» **EXERCISE GOAL**
Go through the material below, noting each line where the string "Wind" appears, and give only the total.

» **PROVIDED DATA**
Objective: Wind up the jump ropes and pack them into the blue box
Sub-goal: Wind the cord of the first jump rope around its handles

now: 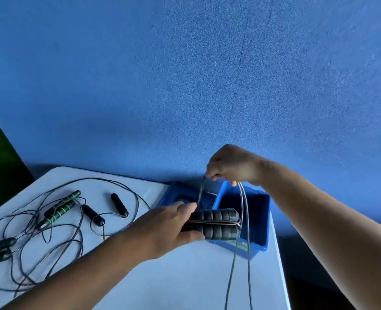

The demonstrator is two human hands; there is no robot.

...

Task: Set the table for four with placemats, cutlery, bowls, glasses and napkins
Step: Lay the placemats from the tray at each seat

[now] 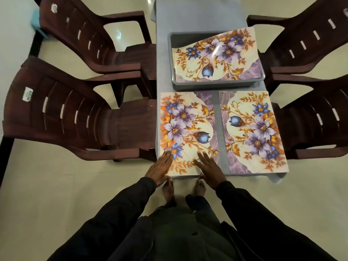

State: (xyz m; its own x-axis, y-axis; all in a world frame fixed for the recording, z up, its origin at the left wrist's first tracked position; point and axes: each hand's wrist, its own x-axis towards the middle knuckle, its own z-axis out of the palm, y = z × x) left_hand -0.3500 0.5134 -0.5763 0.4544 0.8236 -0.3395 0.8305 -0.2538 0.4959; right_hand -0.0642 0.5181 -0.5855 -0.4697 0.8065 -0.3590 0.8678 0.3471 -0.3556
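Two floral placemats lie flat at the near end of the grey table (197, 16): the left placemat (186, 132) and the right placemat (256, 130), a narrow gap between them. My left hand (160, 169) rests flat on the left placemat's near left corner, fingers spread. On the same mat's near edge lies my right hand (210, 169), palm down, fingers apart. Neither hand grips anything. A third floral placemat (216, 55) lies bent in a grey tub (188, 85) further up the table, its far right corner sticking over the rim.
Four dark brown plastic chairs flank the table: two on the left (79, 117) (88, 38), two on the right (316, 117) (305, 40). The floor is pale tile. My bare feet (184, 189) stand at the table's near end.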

» **EXERCISE SOLUTION**
2